*** Opening of Data supplied ***

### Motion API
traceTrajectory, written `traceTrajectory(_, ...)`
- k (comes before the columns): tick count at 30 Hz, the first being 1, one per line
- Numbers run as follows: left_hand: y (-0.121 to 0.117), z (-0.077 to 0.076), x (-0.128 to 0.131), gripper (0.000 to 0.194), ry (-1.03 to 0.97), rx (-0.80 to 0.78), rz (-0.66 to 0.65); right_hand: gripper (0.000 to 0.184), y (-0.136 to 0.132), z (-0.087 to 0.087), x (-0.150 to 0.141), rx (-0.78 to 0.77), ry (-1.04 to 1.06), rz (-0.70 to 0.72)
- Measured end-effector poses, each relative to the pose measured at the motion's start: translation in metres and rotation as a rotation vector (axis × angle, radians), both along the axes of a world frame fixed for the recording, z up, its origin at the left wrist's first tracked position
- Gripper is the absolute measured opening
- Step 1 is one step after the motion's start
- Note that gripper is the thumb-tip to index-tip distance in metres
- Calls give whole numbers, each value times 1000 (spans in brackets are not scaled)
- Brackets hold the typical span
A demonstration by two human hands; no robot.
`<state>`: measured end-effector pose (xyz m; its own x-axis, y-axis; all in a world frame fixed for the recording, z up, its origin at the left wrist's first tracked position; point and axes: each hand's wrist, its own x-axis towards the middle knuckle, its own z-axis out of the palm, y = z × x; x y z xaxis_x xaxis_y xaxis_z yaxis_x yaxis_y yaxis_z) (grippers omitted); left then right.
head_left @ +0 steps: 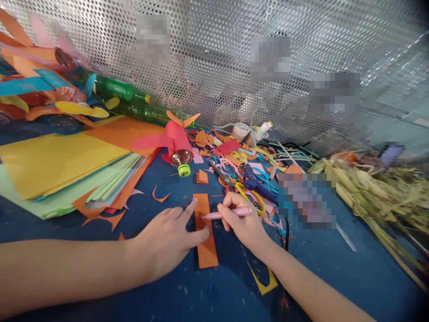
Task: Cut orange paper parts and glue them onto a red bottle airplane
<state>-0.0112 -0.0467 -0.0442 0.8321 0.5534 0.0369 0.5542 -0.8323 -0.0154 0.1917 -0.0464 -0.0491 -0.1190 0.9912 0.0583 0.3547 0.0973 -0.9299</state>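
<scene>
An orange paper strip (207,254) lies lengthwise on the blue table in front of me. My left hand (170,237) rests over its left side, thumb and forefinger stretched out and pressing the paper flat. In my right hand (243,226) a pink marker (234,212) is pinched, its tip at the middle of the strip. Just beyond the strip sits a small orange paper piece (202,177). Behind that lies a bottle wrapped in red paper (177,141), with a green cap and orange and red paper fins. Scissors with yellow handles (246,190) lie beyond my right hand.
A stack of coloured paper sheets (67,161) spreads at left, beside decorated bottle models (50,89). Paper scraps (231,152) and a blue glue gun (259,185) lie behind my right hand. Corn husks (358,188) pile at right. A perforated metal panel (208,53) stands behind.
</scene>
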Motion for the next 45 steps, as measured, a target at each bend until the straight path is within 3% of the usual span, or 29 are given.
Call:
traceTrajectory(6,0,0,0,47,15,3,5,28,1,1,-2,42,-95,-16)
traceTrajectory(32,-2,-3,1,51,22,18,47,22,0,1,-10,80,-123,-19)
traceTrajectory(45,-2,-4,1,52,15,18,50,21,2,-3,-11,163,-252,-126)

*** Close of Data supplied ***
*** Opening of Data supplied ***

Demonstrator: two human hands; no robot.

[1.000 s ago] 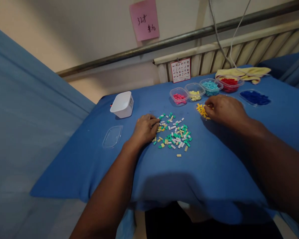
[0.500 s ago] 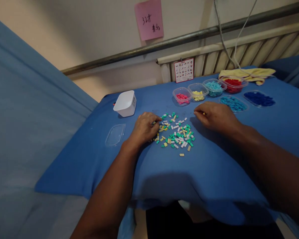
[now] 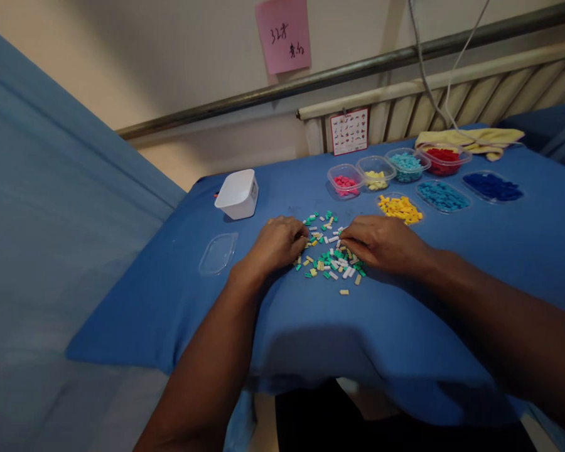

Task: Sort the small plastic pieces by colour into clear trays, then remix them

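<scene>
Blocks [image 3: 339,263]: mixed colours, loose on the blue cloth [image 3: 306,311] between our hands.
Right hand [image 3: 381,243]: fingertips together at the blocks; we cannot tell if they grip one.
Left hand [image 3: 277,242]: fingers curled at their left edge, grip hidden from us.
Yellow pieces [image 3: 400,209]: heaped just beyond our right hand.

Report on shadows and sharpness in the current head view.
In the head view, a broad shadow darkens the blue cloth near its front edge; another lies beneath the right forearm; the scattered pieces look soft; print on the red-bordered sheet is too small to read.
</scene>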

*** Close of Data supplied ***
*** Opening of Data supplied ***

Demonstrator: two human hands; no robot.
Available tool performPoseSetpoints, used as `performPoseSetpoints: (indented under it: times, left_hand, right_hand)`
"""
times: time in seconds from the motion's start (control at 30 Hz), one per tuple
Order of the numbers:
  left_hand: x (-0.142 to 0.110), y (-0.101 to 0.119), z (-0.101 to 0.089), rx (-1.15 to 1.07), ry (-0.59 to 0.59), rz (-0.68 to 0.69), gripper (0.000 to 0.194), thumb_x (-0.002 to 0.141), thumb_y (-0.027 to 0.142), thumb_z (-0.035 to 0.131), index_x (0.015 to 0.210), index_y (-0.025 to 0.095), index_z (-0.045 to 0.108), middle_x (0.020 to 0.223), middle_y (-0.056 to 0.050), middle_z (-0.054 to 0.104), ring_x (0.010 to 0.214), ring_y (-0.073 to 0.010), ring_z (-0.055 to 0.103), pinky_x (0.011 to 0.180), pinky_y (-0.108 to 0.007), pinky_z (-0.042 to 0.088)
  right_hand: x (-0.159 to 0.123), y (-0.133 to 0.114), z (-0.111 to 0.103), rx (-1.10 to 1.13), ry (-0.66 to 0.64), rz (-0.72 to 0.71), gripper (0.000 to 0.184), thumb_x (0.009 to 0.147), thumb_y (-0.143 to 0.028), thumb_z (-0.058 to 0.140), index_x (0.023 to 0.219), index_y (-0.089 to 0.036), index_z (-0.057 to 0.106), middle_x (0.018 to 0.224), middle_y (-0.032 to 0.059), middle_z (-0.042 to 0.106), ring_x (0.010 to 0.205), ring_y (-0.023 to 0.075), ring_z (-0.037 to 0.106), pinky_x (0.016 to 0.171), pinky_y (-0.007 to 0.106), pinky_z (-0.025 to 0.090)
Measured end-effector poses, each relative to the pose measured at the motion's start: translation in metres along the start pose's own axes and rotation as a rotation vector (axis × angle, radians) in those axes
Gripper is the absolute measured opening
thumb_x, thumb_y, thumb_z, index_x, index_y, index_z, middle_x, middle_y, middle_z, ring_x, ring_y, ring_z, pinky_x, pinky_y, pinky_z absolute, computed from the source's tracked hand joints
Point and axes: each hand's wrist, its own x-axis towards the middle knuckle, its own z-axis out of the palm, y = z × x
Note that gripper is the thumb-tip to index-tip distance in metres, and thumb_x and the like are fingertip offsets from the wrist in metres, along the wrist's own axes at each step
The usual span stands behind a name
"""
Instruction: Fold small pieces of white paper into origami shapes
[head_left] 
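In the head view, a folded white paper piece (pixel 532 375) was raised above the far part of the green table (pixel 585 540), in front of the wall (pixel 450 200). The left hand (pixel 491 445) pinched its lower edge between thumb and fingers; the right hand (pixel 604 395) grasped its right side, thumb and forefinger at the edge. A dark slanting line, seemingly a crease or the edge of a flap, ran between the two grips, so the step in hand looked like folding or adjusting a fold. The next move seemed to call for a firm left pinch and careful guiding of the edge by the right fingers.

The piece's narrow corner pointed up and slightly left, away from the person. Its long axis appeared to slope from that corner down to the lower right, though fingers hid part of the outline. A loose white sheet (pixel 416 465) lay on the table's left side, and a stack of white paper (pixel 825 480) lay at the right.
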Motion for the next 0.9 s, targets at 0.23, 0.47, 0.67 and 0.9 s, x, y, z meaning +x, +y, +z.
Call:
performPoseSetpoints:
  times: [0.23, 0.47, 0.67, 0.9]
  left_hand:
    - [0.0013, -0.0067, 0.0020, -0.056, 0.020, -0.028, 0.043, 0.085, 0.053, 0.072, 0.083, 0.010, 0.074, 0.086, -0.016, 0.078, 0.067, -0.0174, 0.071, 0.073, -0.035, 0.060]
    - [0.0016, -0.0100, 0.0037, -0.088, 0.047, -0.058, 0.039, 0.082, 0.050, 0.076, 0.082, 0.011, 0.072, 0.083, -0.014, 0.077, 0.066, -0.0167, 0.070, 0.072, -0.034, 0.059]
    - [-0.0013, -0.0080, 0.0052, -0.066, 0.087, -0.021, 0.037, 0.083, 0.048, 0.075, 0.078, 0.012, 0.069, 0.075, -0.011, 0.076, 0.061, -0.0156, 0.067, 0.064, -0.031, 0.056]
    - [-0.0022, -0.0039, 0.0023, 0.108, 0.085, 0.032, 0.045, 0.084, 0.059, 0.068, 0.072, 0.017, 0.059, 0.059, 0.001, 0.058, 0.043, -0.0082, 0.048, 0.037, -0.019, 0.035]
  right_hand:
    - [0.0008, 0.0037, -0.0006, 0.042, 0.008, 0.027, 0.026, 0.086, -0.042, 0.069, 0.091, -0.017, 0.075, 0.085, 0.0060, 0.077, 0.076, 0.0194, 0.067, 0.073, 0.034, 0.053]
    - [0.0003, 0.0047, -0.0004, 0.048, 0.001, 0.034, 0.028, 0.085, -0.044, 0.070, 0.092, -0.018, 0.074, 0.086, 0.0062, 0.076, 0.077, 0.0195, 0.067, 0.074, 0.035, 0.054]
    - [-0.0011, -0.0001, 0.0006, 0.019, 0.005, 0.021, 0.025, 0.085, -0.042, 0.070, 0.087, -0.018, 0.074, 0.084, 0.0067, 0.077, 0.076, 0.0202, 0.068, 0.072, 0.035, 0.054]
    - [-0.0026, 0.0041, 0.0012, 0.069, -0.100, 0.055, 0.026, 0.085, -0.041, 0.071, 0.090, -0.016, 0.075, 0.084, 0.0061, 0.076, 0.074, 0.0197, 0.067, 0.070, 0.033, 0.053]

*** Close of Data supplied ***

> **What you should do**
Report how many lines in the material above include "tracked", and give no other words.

> **Output of the task**
3